*** EXERCISE DATA Section Begins ***

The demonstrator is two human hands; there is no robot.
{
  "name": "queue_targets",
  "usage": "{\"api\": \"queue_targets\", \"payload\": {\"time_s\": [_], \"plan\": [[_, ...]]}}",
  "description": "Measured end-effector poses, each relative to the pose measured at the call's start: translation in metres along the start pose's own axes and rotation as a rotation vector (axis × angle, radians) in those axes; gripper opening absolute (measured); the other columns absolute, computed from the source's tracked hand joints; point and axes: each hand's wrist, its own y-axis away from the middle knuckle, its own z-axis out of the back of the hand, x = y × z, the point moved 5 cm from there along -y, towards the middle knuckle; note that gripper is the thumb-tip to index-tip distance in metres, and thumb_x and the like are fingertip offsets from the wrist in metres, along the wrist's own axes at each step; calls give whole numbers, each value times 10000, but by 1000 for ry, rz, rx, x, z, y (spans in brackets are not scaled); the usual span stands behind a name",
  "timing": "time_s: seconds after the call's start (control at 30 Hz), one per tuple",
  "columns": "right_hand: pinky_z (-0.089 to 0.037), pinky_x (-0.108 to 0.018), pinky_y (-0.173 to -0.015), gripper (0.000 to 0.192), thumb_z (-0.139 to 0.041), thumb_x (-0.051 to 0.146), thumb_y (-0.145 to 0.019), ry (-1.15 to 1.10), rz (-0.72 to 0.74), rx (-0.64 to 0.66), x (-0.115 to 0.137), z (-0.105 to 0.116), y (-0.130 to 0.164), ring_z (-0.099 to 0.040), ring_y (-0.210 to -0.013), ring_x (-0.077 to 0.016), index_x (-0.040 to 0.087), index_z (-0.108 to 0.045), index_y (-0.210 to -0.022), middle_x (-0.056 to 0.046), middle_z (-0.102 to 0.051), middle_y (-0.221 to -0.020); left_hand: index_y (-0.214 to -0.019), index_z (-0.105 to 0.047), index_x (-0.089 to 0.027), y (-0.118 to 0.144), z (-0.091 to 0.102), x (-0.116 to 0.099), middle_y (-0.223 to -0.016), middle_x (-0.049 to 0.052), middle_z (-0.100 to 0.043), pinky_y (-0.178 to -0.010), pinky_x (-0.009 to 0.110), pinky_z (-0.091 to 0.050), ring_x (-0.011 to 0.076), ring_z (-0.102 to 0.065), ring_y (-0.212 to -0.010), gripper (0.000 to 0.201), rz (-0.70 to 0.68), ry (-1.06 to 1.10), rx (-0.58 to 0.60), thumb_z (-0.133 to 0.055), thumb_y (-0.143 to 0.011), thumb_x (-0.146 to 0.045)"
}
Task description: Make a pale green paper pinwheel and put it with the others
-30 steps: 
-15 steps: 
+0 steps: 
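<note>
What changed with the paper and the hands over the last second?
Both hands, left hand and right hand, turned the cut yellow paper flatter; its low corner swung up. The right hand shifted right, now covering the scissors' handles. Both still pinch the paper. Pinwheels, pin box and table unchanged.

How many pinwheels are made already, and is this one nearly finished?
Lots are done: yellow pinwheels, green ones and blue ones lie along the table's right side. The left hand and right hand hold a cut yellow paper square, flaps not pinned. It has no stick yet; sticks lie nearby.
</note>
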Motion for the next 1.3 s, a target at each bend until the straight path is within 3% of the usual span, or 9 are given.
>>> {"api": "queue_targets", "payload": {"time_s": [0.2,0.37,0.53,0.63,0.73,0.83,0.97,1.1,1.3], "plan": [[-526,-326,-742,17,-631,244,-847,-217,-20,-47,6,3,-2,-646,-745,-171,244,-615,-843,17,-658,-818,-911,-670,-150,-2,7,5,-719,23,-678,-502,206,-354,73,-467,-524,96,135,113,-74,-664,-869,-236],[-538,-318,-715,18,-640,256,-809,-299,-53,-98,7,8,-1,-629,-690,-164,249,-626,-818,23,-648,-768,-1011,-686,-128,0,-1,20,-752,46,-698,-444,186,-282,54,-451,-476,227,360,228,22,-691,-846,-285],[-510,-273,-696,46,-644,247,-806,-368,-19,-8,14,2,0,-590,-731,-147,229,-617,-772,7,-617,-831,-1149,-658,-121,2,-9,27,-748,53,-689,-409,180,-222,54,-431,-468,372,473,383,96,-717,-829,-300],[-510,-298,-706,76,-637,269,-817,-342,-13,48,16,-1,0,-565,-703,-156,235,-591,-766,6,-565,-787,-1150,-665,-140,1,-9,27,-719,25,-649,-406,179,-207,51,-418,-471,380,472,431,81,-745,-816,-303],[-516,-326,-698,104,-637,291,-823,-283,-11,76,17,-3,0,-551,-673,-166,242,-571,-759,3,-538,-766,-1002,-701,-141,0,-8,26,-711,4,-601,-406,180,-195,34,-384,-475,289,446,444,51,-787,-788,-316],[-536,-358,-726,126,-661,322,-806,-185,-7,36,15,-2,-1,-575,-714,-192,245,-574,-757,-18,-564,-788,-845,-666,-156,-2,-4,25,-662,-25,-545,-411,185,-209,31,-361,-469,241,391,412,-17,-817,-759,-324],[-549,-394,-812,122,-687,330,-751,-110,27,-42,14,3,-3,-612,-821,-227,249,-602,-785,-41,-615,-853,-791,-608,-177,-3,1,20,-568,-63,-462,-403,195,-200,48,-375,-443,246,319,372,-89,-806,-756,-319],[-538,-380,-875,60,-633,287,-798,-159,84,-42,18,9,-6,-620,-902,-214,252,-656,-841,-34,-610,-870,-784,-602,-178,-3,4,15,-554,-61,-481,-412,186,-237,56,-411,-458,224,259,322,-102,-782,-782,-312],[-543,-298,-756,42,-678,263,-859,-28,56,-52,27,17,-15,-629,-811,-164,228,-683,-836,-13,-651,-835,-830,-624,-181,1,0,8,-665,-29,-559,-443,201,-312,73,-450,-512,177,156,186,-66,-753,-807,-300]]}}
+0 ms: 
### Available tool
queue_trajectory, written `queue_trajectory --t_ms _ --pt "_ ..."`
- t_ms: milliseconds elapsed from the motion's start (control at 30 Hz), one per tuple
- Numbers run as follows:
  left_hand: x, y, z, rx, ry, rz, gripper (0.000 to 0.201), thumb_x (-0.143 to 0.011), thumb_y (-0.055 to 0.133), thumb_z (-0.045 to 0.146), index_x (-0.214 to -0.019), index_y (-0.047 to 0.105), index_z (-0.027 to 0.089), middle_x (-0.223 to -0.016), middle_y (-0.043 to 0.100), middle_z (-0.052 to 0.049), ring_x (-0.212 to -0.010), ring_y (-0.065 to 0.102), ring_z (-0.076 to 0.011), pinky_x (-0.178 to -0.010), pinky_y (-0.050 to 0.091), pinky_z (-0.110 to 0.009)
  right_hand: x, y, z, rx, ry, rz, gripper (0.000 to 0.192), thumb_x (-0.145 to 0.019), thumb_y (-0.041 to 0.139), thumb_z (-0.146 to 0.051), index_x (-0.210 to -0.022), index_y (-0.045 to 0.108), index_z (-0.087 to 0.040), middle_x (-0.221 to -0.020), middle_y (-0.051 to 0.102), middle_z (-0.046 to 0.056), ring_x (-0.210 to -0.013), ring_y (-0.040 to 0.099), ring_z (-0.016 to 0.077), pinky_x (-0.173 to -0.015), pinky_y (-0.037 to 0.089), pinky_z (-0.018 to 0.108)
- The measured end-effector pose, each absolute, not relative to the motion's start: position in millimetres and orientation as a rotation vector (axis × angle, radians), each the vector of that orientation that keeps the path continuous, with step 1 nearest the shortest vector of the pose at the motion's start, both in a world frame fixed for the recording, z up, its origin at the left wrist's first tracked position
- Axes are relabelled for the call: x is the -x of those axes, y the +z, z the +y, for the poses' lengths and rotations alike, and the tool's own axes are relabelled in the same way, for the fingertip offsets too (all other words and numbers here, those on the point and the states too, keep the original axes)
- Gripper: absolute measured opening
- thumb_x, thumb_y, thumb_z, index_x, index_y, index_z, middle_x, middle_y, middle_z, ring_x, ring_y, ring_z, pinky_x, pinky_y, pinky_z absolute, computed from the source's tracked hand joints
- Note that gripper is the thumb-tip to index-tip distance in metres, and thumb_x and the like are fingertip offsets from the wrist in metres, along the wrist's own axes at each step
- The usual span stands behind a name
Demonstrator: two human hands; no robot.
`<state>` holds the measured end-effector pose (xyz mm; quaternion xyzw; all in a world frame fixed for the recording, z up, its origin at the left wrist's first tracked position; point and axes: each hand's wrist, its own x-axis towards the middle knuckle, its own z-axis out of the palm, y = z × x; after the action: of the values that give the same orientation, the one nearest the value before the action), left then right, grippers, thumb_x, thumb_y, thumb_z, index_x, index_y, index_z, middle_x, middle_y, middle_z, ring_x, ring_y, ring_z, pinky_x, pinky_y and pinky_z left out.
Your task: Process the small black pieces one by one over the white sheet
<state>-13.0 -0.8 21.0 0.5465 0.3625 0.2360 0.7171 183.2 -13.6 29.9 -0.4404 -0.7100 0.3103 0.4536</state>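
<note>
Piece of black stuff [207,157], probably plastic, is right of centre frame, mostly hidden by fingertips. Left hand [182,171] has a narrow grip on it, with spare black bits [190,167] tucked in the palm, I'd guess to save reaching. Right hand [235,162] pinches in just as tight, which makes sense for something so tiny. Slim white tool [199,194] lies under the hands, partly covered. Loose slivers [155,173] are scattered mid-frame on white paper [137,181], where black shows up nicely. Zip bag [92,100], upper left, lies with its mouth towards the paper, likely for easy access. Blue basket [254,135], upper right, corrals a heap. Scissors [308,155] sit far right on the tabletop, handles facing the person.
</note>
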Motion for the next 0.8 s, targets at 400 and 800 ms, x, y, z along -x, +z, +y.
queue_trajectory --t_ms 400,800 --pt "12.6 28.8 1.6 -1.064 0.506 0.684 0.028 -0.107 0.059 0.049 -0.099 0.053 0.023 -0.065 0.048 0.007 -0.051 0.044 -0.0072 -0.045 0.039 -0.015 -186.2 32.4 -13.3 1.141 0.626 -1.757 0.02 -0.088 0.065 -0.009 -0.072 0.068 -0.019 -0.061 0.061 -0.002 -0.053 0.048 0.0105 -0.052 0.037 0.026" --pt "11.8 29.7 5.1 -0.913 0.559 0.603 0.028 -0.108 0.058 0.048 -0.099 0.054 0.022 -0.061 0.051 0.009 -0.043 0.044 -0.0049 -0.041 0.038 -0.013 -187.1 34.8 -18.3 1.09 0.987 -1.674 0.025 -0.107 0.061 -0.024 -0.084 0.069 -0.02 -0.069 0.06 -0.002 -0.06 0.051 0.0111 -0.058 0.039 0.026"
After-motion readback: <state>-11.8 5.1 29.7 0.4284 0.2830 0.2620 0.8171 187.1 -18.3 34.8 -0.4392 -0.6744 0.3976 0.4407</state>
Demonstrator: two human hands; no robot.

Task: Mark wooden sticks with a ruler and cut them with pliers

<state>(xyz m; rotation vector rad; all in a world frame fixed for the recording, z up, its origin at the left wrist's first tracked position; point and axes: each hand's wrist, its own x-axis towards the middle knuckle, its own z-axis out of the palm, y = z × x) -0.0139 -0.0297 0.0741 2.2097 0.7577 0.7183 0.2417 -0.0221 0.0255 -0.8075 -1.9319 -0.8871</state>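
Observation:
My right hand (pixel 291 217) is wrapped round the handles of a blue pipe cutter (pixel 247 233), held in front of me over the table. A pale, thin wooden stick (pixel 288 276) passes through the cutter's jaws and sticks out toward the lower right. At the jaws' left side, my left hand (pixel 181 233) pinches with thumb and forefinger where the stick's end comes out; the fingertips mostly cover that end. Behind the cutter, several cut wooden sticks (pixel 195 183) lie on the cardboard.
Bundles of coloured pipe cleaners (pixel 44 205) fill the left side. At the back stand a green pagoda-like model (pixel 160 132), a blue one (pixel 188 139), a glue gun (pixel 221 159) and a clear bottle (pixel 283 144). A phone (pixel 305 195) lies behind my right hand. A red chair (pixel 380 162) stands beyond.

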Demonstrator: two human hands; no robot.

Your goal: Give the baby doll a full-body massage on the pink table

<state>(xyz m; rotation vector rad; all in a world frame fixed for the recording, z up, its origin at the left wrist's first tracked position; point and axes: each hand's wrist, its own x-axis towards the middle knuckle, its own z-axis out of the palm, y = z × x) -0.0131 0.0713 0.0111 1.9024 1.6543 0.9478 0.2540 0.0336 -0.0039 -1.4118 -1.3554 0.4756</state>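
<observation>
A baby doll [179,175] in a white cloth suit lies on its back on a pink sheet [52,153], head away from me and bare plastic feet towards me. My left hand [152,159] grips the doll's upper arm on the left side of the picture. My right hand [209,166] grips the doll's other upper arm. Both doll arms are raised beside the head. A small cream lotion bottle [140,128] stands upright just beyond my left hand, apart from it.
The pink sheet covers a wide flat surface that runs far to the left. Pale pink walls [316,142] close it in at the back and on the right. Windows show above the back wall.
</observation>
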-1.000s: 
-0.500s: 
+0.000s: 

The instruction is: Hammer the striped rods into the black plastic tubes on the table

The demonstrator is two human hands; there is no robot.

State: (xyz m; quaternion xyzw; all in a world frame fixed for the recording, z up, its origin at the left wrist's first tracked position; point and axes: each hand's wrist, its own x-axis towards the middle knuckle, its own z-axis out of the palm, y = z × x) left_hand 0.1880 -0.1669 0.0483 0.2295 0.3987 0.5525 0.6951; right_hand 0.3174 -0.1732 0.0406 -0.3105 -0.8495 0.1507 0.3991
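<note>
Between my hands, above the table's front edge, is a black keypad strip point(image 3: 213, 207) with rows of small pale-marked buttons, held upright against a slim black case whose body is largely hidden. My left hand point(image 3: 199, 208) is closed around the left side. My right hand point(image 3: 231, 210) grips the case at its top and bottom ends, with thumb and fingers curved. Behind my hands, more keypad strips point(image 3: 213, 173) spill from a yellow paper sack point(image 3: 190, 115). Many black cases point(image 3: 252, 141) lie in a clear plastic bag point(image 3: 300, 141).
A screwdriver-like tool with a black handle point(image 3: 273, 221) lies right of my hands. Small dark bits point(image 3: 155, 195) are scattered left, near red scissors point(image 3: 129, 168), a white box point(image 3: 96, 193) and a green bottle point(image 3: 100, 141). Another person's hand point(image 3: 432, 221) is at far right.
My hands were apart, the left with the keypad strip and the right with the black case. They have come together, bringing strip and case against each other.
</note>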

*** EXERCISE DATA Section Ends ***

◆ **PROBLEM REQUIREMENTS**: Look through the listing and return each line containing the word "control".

◆ **EXERCISE RESPONSE**:
  "timing": "time_s: seconds after the call's start (control at 30 Hz), one per tuple",
- t_ms: milliseconds elapsed from the motion's start (control at 30 Hz), one per tuple

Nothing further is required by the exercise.